Correia, a U.S. Army veteran who served as a M-1 A-1 tank crew member with the famed and historic 1st Calvary Division, works at Walter Colton Middle School in Monterey as a community liaison, where he also teaches leadership and yearbook classes.
His Nembutsu path began with an interest in martial arts.
“Around 2013, I had wanted to start doing martial arts,” he said. “I was trying to find a martial arts program for me and my daughter Isabel, so I start looking online and I came across this martial arts program and it’s called Shorinji Kempo. That looks pretty cool, and it turns out that it’s at the Monterey Peninsula Buddhist Temple.”
Correia contacted Shorinji Kempo Monterey Branch Master Kazuki Arita, a 7th degree black belt, who told him he was welcome to come and watch a class.
“I show up and I started watching,” he recalled. “It was really cool because after they warm up, they do basics, punches and kicks. And then after they warm up, they started to read something in Japanese. Wow, this is pretty awesome. It turned out what they were reading was part of the “Diamond Sutra” (a Mahayana Buddhist sutra, and one of the most influential Mahayana sutras in East Asia and prominent in Zen Buddhism).
“After they were done reading, they sat down, and then they began to meditate,” Correia said. “I’m sitting here and I’m thinking, ‘How is this martial arts? What exactly is this?’ This is really, really cool.

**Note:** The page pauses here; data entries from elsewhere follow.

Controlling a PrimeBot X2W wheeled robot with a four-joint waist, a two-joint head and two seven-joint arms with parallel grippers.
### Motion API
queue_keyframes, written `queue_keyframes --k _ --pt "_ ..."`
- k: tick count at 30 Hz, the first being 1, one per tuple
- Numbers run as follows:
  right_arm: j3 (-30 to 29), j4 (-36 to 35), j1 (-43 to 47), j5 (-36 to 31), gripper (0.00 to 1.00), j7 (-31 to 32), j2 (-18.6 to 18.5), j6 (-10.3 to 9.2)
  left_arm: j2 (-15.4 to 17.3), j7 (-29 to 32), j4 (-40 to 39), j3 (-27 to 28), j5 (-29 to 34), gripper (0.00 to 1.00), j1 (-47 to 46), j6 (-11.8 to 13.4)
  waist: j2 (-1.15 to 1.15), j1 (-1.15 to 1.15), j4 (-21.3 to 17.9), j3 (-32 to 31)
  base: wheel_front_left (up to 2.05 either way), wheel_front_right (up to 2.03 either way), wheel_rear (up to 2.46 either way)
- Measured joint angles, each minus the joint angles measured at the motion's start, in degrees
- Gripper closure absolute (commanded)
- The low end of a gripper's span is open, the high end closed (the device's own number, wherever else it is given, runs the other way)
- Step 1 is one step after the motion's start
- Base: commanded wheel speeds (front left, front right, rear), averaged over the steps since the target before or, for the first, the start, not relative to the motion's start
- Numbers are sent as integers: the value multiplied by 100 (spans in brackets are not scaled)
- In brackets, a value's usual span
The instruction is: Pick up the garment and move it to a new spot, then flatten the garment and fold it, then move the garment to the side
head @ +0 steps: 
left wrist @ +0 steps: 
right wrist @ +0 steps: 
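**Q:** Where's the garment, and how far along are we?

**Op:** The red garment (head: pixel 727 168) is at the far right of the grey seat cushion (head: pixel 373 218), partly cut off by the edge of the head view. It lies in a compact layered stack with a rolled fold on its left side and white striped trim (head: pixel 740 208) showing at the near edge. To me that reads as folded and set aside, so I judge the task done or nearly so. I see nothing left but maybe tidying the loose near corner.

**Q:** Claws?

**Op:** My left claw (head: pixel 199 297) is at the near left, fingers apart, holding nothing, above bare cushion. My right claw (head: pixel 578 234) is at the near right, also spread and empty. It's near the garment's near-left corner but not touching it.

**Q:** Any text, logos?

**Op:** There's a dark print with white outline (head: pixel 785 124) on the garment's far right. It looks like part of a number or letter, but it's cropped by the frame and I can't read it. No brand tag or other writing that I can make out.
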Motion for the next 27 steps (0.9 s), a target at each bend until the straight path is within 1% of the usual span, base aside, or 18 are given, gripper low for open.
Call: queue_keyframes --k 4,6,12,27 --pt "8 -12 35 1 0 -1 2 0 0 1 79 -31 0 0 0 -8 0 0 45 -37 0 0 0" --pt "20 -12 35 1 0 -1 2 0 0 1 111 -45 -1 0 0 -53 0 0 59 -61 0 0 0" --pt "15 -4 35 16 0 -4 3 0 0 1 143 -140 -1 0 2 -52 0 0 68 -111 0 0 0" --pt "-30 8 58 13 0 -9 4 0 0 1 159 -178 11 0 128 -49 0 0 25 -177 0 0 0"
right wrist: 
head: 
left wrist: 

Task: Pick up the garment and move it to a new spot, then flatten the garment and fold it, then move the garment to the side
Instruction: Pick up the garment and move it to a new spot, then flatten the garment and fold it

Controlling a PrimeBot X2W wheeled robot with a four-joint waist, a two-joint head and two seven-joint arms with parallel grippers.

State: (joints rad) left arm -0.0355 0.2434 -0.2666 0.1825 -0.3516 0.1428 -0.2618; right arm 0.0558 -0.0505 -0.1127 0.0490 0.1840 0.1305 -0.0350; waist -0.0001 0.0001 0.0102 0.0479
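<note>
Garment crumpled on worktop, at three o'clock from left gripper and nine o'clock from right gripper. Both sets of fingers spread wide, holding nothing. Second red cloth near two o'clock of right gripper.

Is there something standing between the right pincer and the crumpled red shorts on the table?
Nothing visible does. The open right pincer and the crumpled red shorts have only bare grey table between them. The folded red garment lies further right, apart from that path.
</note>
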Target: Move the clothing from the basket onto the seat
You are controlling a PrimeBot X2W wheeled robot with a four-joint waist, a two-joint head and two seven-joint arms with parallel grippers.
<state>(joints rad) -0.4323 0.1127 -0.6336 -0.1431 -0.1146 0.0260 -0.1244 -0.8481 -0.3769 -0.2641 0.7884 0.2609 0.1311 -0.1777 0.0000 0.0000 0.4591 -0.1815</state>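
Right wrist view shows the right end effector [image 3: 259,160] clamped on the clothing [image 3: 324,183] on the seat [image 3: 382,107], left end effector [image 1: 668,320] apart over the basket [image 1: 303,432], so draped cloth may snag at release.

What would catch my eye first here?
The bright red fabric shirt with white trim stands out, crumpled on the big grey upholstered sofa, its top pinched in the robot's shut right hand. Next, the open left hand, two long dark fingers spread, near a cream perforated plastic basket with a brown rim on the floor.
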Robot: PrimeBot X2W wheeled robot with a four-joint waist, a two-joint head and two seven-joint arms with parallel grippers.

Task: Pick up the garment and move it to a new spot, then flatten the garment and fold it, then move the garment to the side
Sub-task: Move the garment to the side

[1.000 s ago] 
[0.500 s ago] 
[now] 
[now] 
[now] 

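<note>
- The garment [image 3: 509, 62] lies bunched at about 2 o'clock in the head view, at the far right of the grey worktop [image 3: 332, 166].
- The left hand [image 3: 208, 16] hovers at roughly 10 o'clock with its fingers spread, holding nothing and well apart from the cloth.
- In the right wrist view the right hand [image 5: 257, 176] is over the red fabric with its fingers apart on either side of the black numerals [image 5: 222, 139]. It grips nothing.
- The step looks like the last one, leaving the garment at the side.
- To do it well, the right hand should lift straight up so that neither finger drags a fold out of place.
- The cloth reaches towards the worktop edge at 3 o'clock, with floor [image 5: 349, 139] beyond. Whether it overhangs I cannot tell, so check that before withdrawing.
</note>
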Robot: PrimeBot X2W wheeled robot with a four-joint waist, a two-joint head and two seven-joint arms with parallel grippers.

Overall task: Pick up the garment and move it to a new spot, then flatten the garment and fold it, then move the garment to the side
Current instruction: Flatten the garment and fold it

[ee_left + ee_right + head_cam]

“After that, they get up and finish reading more of the ‘Diamond Sutra,’ and then they sit down in front of the chalkboard,” he said. “Arita Sensei stands up and he has a talk about the Buddha and the Dharma. And once again, I’m thinking, ‘Is this martial arts?’ So, as I’m listening to him, I was really confused, but at the same time, it was really catching my attention — this kindness to others, why we don’t throw the first punch, and all these other things.
“But I knew all about this stuff,” he said. “I knew who the Buddha was. The Buddha was that fat dude that you see in the restaurant that’s for good luck. That’s who the Buddha was. I knew all these things, but what’s this ‘Dharma’ thing? I’ve got to find out what this ‘Dharma’ thing is.”
Correia was sold on the martial arts. After the class, he told Arita Sensei that he wanted to join.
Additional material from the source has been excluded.